- Opening Delimiter -
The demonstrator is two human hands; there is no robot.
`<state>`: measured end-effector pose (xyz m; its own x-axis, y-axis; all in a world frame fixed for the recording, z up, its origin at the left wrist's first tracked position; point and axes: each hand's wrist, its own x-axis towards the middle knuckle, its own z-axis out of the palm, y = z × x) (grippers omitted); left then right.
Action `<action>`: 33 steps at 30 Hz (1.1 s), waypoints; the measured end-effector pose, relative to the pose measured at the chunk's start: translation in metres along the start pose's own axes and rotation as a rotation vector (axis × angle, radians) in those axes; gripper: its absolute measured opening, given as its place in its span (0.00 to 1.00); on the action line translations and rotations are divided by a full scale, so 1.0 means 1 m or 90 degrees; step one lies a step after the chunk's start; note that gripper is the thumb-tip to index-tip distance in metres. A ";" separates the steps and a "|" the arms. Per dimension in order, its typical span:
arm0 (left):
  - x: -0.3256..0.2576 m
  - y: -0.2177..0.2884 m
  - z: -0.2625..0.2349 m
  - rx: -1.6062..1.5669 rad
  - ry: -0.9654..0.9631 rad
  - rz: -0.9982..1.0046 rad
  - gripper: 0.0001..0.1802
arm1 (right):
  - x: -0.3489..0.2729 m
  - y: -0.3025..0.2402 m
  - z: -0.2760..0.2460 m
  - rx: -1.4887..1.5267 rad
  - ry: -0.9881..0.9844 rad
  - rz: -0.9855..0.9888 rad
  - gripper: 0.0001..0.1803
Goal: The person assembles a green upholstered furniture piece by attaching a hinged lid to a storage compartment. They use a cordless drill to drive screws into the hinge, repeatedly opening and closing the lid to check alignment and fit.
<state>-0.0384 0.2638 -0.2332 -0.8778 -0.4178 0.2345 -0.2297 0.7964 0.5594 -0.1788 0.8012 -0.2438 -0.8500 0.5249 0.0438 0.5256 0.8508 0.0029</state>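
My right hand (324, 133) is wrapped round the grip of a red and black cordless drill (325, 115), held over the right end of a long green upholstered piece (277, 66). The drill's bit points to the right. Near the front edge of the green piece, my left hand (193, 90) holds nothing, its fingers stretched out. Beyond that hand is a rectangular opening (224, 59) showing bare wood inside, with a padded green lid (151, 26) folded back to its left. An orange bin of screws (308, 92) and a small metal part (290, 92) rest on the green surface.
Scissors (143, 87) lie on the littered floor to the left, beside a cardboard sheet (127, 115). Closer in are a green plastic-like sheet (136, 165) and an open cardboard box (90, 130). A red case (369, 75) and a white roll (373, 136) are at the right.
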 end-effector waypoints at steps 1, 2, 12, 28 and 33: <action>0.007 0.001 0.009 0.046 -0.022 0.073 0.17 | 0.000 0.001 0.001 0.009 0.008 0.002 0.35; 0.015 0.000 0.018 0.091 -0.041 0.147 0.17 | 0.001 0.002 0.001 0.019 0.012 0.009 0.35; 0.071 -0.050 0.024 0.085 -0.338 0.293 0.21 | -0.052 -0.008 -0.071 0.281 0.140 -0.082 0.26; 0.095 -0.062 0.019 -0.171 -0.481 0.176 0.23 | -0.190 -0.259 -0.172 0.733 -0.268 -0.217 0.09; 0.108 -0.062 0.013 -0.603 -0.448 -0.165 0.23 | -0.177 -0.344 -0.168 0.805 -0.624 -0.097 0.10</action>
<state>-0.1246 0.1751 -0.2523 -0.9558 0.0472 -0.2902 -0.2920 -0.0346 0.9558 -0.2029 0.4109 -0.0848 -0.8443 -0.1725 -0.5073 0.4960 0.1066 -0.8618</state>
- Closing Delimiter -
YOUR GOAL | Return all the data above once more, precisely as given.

YOUR SOLUTION |
The demonstrator is two human hands; there is no robot.
`<state>`: measured end-effector pose (xyz m; its own x-axis, y-axis; all in a world frame fixed for the recording, z up, its origin at the left wrist's first tracked position; point and axes: each hand's wrist, its own x-axis towards the middle knuckle, its own z-axis out of the palm, y = z × x) (grippers omitted); left then right.
Action `<action>`: 33 steps at 30 Hz (1.1 s), waypoints; the measured end-effector pose, relative to the pose measured at the chunk's start: translation in metres along the start pose's own axes and rotation as a rotation vector (axis × angle, radians) in those axes; gripper: its absolute measured opening, given as its place in its span (0.00 to 1.00); on the action line translations and rotations are divided by a full scale, so 1.0 means 1 m or 90 degrees; step one lies a step after the chunk's start; note that gripper is the thumb-tip to index-tip distance in metres. A ";" separates the steps and a "|" the arms. Per dimension in order, its typical span:
arm0 (left):
  - x: -0.3256..0.2576 m
  - y: -0.2177..0.2884 m
  - z: -0.2625..0.2349 m
  - rx: -1.6062..1.5669 rad
  - ry: -0.9654..0.9631 rad
  - rz: -0.9982..1.0046 rad
  - gripper: 0.0001..0.1802
arm1 (right):
  - x: -0.3489..0.2729 m
  - y: -0.3025..0.2402 m
  - z: -0.2760..0.2460 m
  - rx: -1.4887..1.5267 rad
  - ry: -0.9881..0.9844 rad
  - rz: -0.9855..0.9888 rad
  - gripper: 0.0001..0.1803
Goal: The person assembles a green upholstered furniture piece by attaching a hinged lid to a storage compartment. They use a cordless drill to drive screws into the hinge, repeatedly opening and closing the lid to check alignment and fit.
<state>-0.0384 0.2638 -0.2332 -0.8778 -0.4178 0.2345 -0.2297 0.7964 0.5594 -0.1788 0.8012 -0.2438 -0.8500 0.5249 0.0438 0.5256 0.8508 0.0029</state>
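My right hand (324, 133) is wrapped round the grip of a red and black cordless drill (325, 115), held over the right end of a long green upholstered piece (277, 66). The drill's bit points to the right. Near the front edge of the green piece, my left hand (193, 90) holds nothing, its fingers stretched out. Beyond that hand is a rectangular opening (224, 59) showing bare wood inside, with a padded green lid (151, 26) folded back to its left. An orange bin of screws (308, 92) and a small metal part (290, 92) rest on the green surface.
Scissors (143, 87) lie on the littered floor to the left, beside a cardboard sheet (127, 115). Closer in are a green plastic-like sheet (136, 165) and an open cardboard box (90, 130). A red case (369, 75) and a white roll (373, 136) are at the right.
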 end-effector waypoints at steps 1, 2, 12, 28 and 33: <action>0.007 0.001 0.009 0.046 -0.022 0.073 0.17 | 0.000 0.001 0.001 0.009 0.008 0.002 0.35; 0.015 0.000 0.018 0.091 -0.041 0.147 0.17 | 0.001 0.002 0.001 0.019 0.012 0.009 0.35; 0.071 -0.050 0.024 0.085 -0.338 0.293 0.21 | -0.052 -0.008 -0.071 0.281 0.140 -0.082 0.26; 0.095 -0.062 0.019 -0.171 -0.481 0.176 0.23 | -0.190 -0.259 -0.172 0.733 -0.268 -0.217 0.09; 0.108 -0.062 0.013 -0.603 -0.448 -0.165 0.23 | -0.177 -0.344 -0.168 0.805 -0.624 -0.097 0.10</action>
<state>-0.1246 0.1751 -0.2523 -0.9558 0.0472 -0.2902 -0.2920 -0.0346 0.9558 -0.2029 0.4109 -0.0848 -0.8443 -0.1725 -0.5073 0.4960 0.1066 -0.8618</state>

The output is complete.